**WHAT YOU NEED TO DO**: Return, word for word, only the lines of the data below that lie between the line with "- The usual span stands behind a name" and the line with "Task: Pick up", those two lines included.

========

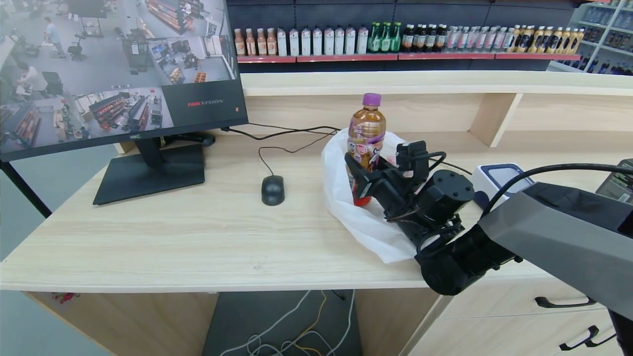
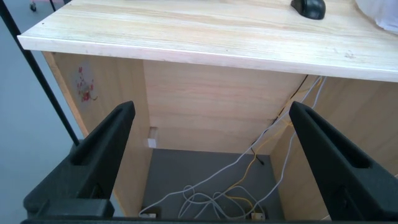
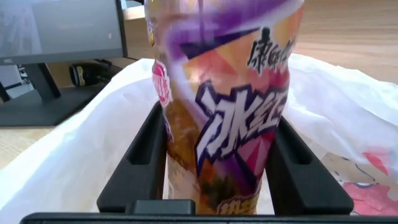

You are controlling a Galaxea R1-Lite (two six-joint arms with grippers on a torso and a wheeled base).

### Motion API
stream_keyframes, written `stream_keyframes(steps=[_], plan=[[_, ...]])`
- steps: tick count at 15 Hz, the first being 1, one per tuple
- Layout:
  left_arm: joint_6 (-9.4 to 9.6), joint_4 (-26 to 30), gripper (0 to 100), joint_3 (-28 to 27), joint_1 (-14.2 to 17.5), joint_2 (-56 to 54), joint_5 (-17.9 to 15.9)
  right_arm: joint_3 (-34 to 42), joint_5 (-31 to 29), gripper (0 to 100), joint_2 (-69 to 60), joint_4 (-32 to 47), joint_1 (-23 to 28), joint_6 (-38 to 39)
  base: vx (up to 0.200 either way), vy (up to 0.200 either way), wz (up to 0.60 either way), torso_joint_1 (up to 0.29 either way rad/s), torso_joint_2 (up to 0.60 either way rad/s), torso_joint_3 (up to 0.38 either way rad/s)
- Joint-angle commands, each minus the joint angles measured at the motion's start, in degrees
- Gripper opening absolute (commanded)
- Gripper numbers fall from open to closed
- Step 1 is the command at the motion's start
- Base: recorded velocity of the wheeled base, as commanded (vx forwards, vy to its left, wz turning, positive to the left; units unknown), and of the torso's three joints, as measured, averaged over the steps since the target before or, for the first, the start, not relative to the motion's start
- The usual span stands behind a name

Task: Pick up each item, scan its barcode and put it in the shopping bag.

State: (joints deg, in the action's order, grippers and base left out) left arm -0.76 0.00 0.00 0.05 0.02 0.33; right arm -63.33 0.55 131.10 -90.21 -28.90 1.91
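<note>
Bottle (image 1: 366,133), gripped upright by right gripper (image 1: 368,170) at limp shopping bag (image 1: 361,225): toppling is risked once released; left gripper (image 2: 211,112) is spread wide, empty.

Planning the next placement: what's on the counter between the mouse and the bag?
Nothing: the head view shows bare counter between mouse and bag.

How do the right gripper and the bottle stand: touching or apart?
Touching. In the right wrist view the right gripper has both fingers pressed on the bottle.
</note>
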Motion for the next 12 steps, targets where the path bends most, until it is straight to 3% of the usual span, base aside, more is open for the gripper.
stream_keyframes(steps=[1,12], plan=[[-0.04,0.0,100,0.0,0.0,0.0,0.0,-0.8,0.0,0,2.0,0.2,0.0,-0.1,0.000,0.000,0.00,0.000,0.00,0.000],[-0.04,0.0,100,0.0,0.0,0.0,0.0,-1.6,-0.1,0,4.4,0.2,0.5,-0.2,0.000,0.000,0.00,0.000,0.00,0.000]])
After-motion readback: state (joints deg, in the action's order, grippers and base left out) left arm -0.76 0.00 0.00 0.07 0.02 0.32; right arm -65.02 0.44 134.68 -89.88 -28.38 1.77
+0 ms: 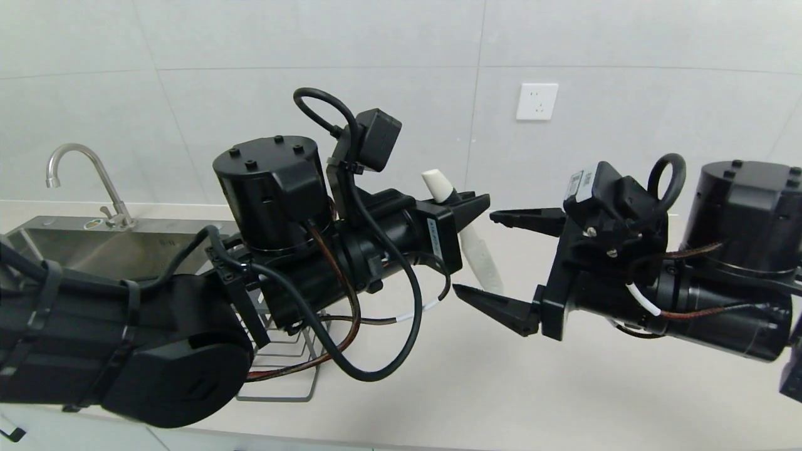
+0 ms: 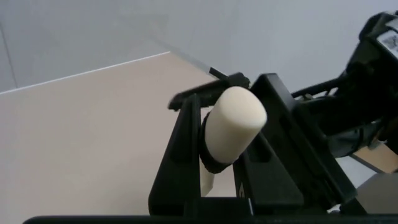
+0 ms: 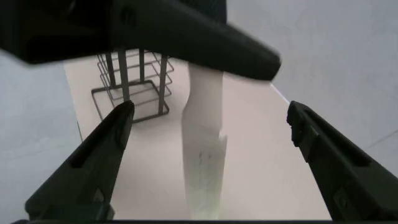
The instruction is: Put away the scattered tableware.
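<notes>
A white knife [image 1: 482, 260] hangs blade down above the beige countertop [image 1: 438, 388], its rounded handle end [image 2: 231, 127] sticking up. My left gripper [image 1: 467, 210] is shut on the knife's handle, with a finger pressed against each side. Facing it, my right gripper [image 1: 473, 254] stands open with its two fingers spread either side of the blade [image 3: 202, 149], not touching it. In the right wrist view the left gripper's dark finger [image 3: 186, 37] crosses above the blade.
A wire rack [image 1: 282, 369] stands on the countertop below the left arm, also seen behind the blade [image 3: 130, 87]. A steel sink [image 1: 94, 244] with a faucet [image 1: 81, 181] lies at the left. A tiled wall with a socket [image 1: 537, 101] is behind.
</notes>
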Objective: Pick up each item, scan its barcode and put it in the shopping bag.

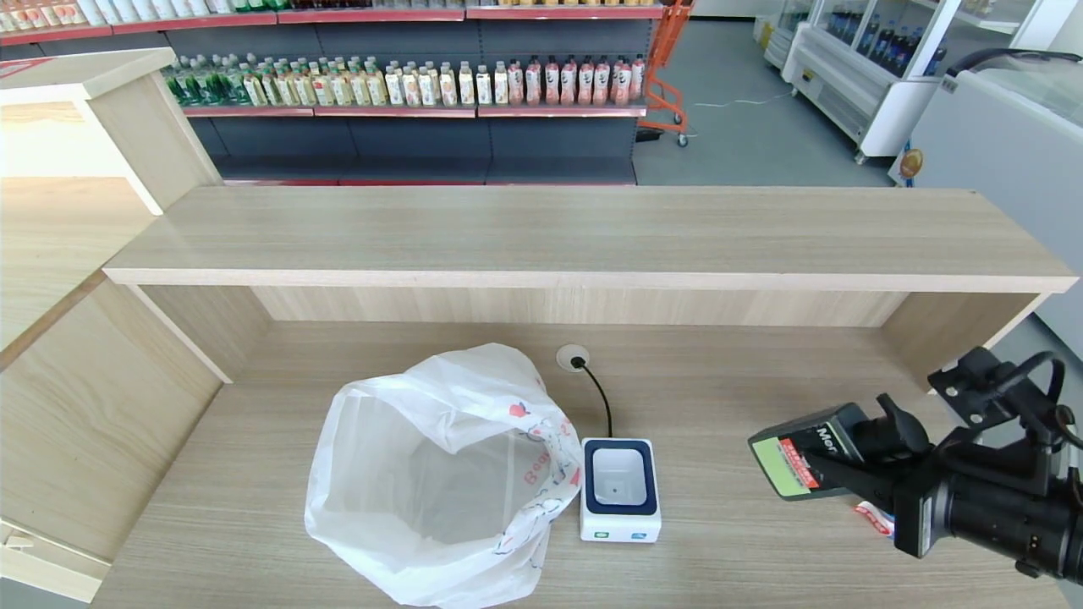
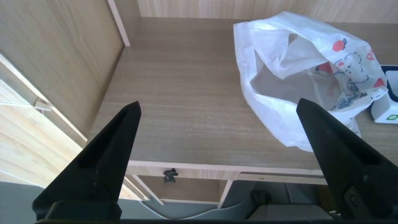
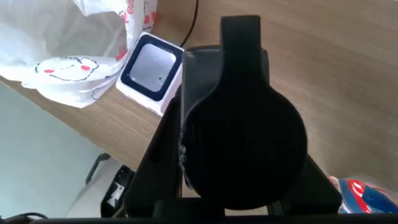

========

**OUTPUT OF THE TASK**:
- The usual span stands behind a name

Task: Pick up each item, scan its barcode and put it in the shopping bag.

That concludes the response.